Он вынес бы и позор и одиночество – к ним он привык, они только ранили душу, но этой пытки заключением он вынести не мог, он ее не выбирал, его скрутили насильно, словно надели на него смирительную рубаху. Он стоял у дверей лейтенанта и не решался поднять руку. Он знал, что постучится, – он тянул три недели и теперь не боялся и не тосковал. Просто рука не слушалась, вяло болталась, висела, не отклеивалась от брюк. Так бывало и раньше. В школе св. Франциска Сальского [15] его дразнили куколкой, потому что он всегда трусил. «Куколка, а ну поплачь, поплачь!» – кричали ребята на переменах. Он отступал спиной к стене. Лица надвигались, голоса крепчали, детские рты хищно скалились – вот-вот укусят. Он плакал. Наконец он сказал себе: «Надо что-то сделать». При всем классе он вызвал самого сильного – сейчас он уже не помнил ни его имени, ни лица, ни грозных кулаков, ни сопенья. Когда он стоял перед ним – на свалке, в кругу кровожадных зрителей, – он не боялся, даже не волновался, он просто пал духом. Его тело не отвечало на удары и не уклонялось от них – оно ждало, пока тот, другой, устанет. Он хотел наказать, переделать свое трусливое тело, потому и заставил себя обрадоваться, когда отец заговорил об училище, потому и вытерпел здесь двадцать четыре долгих месяца. Теперь надежда ушла; он никогда не станет сильным, как Ягуар, или хитрым притворой, как Альберто. Его раскусили сразу – никак не скроешь, что ты беззащитный, трус, холуй. Теперь он хотел одного – свободы; делать что хочешь со своим одиночеством, вести его в кино, запираться с ним наедине. Он поднял руку и трижды постучал в дверь.

Может быть, Уарина спал? Его припухшие глаза багровели на круглом лице, как две язвы; волосы были всклокочены, взгляд мутный.

– Мне надо с вами поговорить, сеньор лейтенант. Лейтенант Ремихио Уарина был среди офицеров таким же изгоем, каким Холуй среди кадетов: он не отличался ни ростом, ни силой, его команды вызывали смех, его никто не боялся, сержанты отдавали ему рапорт, не вытягиваясь, и презрительно смотрели на него; его рота была хуже всех, капитан Гарридо распекал его на людях, кадеты рисовали его в непристойных позах.

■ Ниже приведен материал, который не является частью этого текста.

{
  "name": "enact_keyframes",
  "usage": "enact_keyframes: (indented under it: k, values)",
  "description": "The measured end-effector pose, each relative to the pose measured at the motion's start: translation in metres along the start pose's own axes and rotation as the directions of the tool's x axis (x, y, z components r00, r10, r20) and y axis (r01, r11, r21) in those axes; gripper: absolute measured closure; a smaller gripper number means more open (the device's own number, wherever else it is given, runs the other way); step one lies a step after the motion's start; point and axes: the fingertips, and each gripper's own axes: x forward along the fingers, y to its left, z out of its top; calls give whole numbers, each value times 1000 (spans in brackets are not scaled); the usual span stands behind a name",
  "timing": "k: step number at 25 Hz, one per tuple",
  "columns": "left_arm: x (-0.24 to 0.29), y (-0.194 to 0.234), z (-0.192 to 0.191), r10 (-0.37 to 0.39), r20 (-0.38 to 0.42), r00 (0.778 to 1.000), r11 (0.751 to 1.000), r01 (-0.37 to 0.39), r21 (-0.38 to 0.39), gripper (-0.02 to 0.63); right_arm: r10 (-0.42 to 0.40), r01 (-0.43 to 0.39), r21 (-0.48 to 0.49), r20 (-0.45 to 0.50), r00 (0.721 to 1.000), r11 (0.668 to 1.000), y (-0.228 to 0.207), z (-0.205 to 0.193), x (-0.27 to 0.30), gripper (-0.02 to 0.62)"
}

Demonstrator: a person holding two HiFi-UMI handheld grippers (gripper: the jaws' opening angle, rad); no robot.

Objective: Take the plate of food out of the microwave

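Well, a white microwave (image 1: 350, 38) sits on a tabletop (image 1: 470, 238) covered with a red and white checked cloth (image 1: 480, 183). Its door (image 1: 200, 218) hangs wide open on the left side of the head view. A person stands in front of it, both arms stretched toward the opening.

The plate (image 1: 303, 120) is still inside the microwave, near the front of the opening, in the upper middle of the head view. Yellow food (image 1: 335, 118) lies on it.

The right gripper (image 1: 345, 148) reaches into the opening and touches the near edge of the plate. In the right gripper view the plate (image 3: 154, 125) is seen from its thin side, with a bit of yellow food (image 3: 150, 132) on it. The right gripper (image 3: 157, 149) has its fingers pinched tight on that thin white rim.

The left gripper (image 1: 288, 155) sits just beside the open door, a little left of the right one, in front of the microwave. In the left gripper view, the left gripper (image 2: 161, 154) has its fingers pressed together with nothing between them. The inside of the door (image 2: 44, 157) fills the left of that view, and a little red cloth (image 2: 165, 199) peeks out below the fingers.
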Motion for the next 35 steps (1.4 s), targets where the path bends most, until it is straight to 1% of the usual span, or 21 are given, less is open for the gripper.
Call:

По слухам, он держал лавочку в Верхних Кварталах, его жена торговала там сластями и печеньем. Почему он пошел в военное училище?

– Что там у вас?

– Разрешите войти? Я по важному делу, сеньор лейтенант.

– Вы хотите побеседовать со мной? Обратитесь к своему непосредственному начальнику.

Не одни кадеты подражали лейтенанту Гамбоа. Уарина перенял у него привычку стоять навытяжку, цитируя устав. Но в отличие от Гамбоа у него были хилые ручки и дурацкие усики – черное пятнышко под носом. Кто такого испугается?

– Это тайна, сеньор лейтенант. Дело очень важное.

Лейтенант посторонился, он вошел. Постель была в беспорядке, и Холуй сразу подумал, что, наверное, вот так – голо, печально, мрачно – в монастырской келье. На полу стояла пепельница, полная окурков; один еще дымился.

– Что у вас? – повторил Уарина.

– Я по поводу того стекла.

– Имя, фамилия, взвод, – быстро сказал лейтенант.

– Кадет Рикардо Арана, пятый курс, первый взвод.

– Что там еще со стеклом?

Теперь трусил язык – не шевелился, высох, царапал, как шершавый камень. Что это, страх? Кружок изводил его; а после Ягуара Кава был хуже всех, он крал у него сигареты и деньги и как-то раз, ночью, помочился на него. В определенном смысле он, Холуй, действовал по праву – в училище уважали месть. И все же в глубине души он чувствовал себя виноватым. «Я не Кружок выдаю, – думал он, – а всех ребят, весь курс».